Und ich nicht oder was, naja, solange bis der Melder ging, hatte ich geschlafen.

Lösung des Problems: Ganz einfach, wenn keine Lebensgefahr besteht oder auch keine sonstigen schweren gesundheitlichen Schäden vom Patienten abzuwenden sind, ist die Rechnung "Privat" zu bezahlen und nicht durch die Krankenkasse oder das SoziAmt.

@Markus
Ich soll Aufklärung betreiben - nachts um 3 oder wie. Die Politik oder die Gesellschaft oder wer auch immer hat es verbockt und ich darf für 10 Euro die Stunde den Mist korrigieren. Ohne mich.

@All
Dass der Disponent keinen Bock auf Stress hat, kann ich gut verstehn und ich würde es genauso machen. Die Leute werden immer klagewilliger und streitlustiger – Vollkaskobürger eben, das ist ein guter Begriff. Und wenn alle RTW unterwegs sind, muss der Landkreis eben 2 zusätzlich in Dienst stellen, wenn die KK nicht durchgreifen und immer erzählen, es sei alles möglich, dann bitte.
10.08.2012, 08:29 Uhr von Oliver
Die Probleme sind sehr vielschichtig. Als weitgereister RettAss im In- und Ausland, auch 2 Jahre in einem RD im Land Brandenburg, stelle ich fest. Dass es deutlich mehr Alarmierungen für NACA 1 und 2 gibt, als im Vergleich zu einem RD in Süddeutschland oder Norddeutschland.
Ursächlich kommen aus meiner Sicht viele Dinge in Frage.

z.B.
* teilweise unzureichende medizinische Qualifikation der LST-Mitarbeiter
* keine Rückendeckung des Disponenten durch Politik und Leitstellenträger
*kein adäquates kassenärztliches Bereitschaftssystem, bzw. insuff. Durchführung
* die alte Gewohnheit/der alte Anspruch der Ostregion, durch die SMH in die Klinik gefahren zu werden.
*RD-Mitarbeiter, die es nicht anders kennen, und sich bei der täglichen Praxis auch nichts dabei denken, und somit keine Aufklärungsarbeit leisten.
* die politische Intention, Einsatzzahlen zu generieren
10.08.2012, 23:24 Uhr von Uli
Was hat die Vergütung der Ärzte mit dem Organisatorischen System zu tun? Fakt ist der Erfolg der Notrufnummer „112“ im Bewusstsein des Bürgers. Dem steht die „Vollkasko-Mentalität“ des Bürgers entgegen, eigentlich bei der Entwicklung und Fortschreibung/Optimierung von Systemen vorhersehbar. Und jetzt soll zurückgerudert werden. Ob das der richtige Ansatz ist? Entscheidend ist doch, dass wieder einmal nur reagiert wird, obwohl der gesunde Menschenverstand agieren sagt, also rechtzeitiges Erfassen der Probleme und Lösung auf die Zukunft gerichtet. Der Bürger wird in Sachen Sicherheit immer unmündiger, weil es bequemer ist. Und die Politik leistet ihren Beitrag dazu: Die einheitliche Notrufnummer.

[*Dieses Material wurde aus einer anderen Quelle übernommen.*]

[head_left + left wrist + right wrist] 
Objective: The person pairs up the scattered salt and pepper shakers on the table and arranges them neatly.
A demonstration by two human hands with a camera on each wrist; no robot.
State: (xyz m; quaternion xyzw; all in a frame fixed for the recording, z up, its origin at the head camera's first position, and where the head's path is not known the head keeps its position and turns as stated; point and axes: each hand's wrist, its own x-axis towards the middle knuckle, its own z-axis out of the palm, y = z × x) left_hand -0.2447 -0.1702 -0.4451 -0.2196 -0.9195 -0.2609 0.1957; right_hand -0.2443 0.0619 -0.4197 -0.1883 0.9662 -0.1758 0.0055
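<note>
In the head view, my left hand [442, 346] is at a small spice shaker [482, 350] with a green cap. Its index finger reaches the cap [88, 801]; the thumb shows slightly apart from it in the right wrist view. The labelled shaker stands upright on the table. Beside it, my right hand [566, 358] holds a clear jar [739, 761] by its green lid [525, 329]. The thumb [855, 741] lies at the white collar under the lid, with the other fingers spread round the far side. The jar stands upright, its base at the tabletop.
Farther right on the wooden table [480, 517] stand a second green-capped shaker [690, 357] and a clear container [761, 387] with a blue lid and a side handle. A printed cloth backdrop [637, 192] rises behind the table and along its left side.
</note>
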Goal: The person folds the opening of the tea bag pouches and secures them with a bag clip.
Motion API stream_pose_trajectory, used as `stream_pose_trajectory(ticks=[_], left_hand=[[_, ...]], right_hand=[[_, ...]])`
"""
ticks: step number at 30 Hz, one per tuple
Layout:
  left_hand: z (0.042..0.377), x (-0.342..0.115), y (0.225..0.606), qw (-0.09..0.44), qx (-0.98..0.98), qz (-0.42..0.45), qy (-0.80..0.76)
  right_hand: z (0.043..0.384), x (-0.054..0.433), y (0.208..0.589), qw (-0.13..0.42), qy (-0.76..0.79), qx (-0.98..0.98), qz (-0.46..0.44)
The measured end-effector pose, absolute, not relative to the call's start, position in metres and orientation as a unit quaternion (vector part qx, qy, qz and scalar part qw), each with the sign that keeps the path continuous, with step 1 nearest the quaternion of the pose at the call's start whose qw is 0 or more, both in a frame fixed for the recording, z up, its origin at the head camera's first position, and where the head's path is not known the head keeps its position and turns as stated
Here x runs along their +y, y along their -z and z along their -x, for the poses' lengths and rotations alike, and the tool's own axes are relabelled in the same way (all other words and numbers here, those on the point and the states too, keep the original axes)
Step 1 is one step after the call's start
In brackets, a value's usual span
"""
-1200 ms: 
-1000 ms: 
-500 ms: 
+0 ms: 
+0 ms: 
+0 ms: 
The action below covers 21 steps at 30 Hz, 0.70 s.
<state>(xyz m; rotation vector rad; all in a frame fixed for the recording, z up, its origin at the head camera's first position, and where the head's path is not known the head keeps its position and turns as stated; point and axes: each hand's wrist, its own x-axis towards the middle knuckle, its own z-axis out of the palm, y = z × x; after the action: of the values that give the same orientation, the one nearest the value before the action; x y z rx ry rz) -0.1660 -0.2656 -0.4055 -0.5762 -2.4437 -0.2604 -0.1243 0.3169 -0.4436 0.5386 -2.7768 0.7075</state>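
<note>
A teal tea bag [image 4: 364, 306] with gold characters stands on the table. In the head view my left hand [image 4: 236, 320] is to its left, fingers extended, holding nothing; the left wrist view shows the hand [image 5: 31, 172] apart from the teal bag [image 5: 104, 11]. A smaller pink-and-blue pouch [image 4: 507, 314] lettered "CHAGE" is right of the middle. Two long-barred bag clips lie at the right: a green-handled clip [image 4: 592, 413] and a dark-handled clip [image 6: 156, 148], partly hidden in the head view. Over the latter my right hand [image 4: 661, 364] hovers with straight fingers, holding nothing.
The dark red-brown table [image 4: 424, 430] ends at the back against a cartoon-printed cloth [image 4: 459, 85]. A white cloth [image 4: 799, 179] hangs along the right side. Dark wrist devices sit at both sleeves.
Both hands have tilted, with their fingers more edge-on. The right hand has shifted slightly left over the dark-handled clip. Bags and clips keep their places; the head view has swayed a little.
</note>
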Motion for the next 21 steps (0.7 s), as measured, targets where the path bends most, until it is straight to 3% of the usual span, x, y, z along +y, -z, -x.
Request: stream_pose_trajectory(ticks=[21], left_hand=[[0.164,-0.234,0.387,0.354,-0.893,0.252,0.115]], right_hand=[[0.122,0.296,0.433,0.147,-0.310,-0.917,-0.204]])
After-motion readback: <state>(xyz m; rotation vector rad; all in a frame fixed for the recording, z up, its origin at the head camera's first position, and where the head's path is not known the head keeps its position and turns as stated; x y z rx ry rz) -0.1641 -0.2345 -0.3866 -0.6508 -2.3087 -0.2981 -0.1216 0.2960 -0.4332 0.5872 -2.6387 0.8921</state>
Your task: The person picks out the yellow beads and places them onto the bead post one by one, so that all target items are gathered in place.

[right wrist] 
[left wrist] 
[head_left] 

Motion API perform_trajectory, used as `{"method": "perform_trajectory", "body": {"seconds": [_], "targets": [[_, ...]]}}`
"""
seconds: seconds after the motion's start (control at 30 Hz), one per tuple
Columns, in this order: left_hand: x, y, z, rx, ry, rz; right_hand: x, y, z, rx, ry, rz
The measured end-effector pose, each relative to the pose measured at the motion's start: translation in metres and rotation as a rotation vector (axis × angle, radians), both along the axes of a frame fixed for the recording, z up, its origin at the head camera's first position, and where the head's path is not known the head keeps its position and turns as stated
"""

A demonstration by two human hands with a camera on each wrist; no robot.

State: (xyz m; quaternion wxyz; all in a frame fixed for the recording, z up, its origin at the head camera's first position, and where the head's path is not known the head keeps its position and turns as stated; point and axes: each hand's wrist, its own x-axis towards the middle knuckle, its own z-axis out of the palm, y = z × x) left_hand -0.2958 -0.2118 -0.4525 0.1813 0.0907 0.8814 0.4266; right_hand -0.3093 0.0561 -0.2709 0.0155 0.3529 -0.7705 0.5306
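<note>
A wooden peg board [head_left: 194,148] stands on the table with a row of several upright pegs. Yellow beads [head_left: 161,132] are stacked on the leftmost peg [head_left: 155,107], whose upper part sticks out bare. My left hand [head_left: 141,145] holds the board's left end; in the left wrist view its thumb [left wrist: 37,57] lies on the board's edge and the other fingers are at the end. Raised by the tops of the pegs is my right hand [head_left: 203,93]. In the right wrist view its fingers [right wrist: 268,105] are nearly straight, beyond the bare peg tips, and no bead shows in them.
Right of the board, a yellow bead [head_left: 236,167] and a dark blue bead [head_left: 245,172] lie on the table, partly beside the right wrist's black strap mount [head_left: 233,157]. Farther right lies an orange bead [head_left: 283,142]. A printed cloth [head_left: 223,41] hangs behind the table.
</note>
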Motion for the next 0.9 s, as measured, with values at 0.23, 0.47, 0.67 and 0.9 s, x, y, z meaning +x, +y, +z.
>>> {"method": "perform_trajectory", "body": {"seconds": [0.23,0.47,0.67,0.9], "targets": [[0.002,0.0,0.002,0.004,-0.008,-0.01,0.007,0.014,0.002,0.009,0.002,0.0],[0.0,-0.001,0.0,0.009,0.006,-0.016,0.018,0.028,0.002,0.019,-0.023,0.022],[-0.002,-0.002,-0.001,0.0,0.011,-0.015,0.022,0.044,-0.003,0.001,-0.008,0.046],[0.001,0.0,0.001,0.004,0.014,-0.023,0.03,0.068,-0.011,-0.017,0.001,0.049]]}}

Unterschiedliche Rufnummern, unterschiedliche parallele Systeme sind keine Lösung. Die verantwortlichen Politiker, Verwaltungen, Kostenträger und Verbände müssen sich fragen lassen, ob die Optimierung nicht anders erreicht werden kann: Bündelung an einer Stelle mit anschließender Aufteilmöglichkeit. Standesdünkel und individuelle Interessen müssen Sachlichkeit und Erfordernissen weichen!